--- Problem to solve ---
From the entries below, please output exactly the lines starting at the one containing "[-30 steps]" and ending at the one containing "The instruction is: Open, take", both included.

Items from a data source
══════
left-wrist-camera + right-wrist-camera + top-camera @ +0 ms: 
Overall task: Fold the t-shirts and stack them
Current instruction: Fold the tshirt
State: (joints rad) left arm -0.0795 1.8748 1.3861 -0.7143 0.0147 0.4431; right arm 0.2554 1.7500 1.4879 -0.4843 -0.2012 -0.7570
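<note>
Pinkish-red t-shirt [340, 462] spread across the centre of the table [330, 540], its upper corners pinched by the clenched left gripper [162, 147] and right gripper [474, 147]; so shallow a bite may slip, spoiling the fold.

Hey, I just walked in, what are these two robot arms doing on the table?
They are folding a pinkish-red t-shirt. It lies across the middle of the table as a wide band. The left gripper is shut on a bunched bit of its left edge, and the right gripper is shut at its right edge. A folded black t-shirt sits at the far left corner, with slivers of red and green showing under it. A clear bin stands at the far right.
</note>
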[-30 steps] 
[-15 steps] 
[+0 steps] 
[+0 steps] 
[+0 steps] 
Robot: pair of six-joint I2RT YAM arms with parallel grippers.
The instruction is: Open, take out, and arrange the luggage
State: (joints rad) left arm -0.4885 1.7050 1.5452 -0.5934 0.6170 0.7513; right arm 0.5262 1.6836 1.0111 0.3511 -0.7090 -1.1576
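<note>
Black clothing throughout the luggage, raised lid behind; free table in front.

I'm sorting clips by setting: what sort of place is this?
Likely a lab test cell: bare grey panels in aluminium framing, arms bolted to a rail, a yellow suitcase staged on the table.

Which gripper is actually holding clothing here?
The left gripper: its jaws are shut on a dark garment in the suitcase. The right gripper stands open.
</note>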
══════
--- Solution below ---
[-30 steps] 
[-15 steps] 
[+0 steps] 
[+0 steps] 
[+0 steps] 
Robot: pair of six-joint I2RT YAM arms with parallel grippers.
The instruction is: Open, take out, and arrange the luggage

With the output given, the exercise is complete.